* _Directions for this task_:
Copy out all of the data below exactly, so that no word differs from the original.

* _Collected material_:
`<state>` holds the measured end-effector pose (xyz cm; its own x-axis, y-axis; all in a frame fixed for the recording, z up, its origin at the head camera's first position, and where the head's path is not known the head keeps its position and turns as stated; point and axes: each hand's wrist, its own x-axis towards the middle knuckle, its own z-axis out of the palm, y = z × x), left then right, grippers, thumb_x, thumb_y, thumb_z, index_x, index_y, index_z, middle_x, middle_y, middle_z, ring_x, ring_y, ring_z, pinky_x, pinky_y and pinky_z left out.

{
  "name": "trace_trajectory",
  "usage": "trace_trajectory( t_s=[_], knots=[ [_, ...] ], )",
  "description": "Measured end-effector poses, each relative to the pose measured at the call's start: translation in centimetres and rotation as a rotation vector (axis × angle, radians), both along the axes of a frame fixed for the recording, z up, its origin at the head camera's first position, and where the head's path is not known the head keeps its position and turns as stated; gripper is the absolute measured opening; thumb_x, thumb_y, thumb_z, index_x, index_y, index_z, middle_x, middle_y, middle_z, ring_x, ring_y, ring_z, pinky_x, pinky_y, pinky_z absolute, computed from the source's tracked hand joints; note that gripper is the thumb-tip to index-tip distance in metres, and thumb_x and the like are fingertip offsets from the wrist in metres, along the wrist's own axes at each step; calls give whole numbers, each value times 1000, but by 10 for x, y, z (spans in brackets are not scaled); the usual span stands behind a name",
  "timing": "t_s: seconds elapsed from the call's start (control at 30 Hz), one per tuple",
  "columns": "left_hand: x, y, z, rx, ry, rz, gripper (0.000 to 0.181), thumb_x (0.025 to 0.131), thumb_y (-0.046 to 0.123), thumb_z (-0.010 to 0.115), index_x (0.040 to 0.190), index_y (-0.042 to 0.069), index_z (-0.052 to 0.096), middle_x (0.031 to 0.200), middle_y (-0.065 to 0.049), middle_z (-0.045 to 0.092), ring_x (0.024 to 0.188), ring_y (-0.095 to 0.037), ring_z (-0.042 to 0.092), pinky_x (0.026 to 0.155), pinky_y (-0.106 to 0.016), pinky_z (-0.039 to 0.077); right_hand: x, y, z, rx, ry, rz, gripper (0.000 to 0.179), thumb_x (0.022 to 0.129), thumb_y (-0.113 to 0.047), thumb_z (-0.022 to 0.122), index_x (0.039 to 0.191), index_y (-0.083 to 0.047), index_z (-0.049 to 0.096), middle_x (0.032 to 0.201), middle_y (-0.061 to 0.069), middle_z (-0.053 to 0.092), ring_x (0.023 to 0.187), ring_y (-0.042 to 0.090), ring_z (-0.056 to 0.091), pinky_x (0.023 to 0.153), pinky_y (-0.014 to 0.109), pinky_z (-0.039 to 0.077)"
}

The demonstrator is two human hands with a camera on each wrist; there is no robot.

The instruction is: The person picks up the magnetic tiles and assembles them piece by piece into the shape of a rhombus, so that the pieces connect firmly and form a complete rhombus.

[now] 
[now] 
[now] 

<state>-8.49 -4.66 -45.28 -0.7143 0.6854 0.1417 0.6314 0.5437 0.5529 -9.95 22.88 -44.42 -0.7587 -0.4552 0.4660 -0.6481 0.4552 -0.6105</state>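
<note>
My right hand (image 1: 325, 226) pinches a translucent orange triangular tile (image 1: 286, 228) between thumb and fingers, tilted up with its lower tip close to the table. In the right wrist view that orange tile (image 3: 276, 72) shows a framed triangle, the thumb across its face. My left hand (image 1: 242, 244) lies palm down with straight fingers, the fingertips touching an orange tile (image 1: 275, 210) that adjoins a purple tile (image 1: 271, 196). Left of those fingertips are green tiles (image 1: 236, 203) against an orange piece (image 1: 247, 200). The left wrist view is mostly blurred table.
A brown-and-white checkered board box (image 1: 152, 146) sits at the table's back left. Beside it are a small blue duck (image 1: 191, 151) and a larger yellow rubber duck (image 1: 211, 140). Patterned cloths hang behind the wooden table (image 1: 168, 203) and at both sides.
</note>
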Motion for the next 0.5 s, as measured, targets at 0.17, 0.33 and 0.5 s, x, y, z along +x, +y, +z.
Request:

* _Problem solution_:
`<state>` holds the measured end-effector pose (xyz cm; its own x-axis, y-axis; all in a frame fixed for the recording, z up, its origin at the head camera's first position, and where the head's path is not known the head keeps its position and turns as stated; point and axes: each hand's wrist, its own x-axis towards the middle knuckle, its own z-axis out of the palm, y = z × x), left then right, grippers, thumb_x, thumb_y, thumb_z, index_x, index_y, index_z, middle_x, middle_y, middle_z, ring_x, ring_y, ring_z, pinky_x, pinky_y and pinky_z left out.

{
  "name": "trace_trajectory",
  "usage": "trace_trajectory( t_s=[_], knots=[ [_, ...] ], )",
  "description": "Measured end-effector poses, each relative to the pose measured at the call's start: translation in centimetres and rotation as a rotation vector (axis × angle, radians), both along the axes of a frame fixed for the recording, z up, its origin at the head camera's first position, and where the head's path is not known the head keeps its position and turns as stated; gripper is the absolute measured opening; thumb_x, thumb_y, thumb_z, index_x, index_y, index_z, middle_x, middle_y, middle_z, ring_x, ring_y, ring_z, pinky_x, pinky_y, pinky_z absolute, computed from the source's tracked hand joints; note that gripper is the thumb-tip to index-tip distance in metres, and thumb_x and the like are fingertip offsets from the wrist in metres, along the wrist's own axes at each step; calls give whole numbers, each value times 1000, but by 10 for x, y, z (spans in brackets are not scaled); the usual span stands behind a name",
  "timing": "t_s: seconds elapsed from the call's start (control at 30 Hz), one per tuple",
  "columns": "left_hand: x, y, z, rx, ry, rz, gripper (0.000 to 0.181), thumb_x (0.025 to 0.131), thumb_y (-0.046 to 0.123), thumb_z (-0.010 to 0.115), index_x (0.040 to 0.190), index_y (-0.042 to 0.069), index_z (-0.052 to 0.096), middle_x (0.031 to 0.200), middle_y (-0.065 to 0.049), middle_z (-0.045 to 0.092), ring_x (0.024 to 0.188), ring_y (-0.095 to 0.037), ring_z (-0.042 to 0.092), pinky_x (0.026 to 0.155), pinky_y (-0.106 to 0.016), pinky_z (-0.039 to 0.077); right_hand: x, y, z, rx, ry, rz, gripper (0.000 to 0.179), thumb_x (0.022 to 0.129), thumb_y (-0.113 to 0.047), thumb_z (-0.022 to 0.122), index_x (0.039 to 0.191), index_y (-0.083 to 0.047), index_z (-0.049 to 0.096), middle_x (0.032 to 0.201), middle_y (-0.061 to 0.069), middle_z (-0.053 to 0.092), ring_x (0.023 to 0.187), ring_y (-0.042 to 0.090), ring_z (-0.056 to 0.091), pinky_x (0.023 to 0.153), pinky_y (-0.014 to 0.109), pinky_z (-0.039 to 0.077)"
}

The demonstrator is two human hands with a camera on each wrist; there is no robot.

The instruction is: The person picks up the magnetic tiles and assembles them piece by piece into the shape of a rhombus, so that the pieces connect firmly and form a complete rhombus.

[now] 
[now] 
[now] 

<state>-8.49 -4.66 -45.28 -0.7143 0.6854 0.1417 0.6314 0.5437 0.5529 -9.95 22.88 -44.42 -0.7587 -0.4552 0.4660 -0.6481 0.4552 -0.6105</state>
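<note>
My right hand (image 1: 325, 226) pinches a translucent orange triangular tile (image 1: 286, 228) between thumb and fingers, tilted up with its lower tip close to the table. In the right wrist view that orange tile (image 3: 276, 72) shows a framed triangle, the thumb across its face. My left hand (image 1: 242, 244) lies palm down with straight fingers, the fingertips touching an orange tile (image 1: 275, 210) that adjoins a purple tile (image 1: 271, 196). Left of those fingertips are green tiles (image 1: 236, 203) against an orange piece (image 1: 247, 200). The left wrist view is mostly blurred table.
A brown-and-white checkered board box (image 1: 152, 146) sits at the table's back left. Beside it are a small blue duck (image 1: 191, 151) and a larger yellow rubber duck (image 1: 211, 140). Patterned cloths hang behind the wooden table (image 1: 168, 203) and at both sides.
</note>
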Motion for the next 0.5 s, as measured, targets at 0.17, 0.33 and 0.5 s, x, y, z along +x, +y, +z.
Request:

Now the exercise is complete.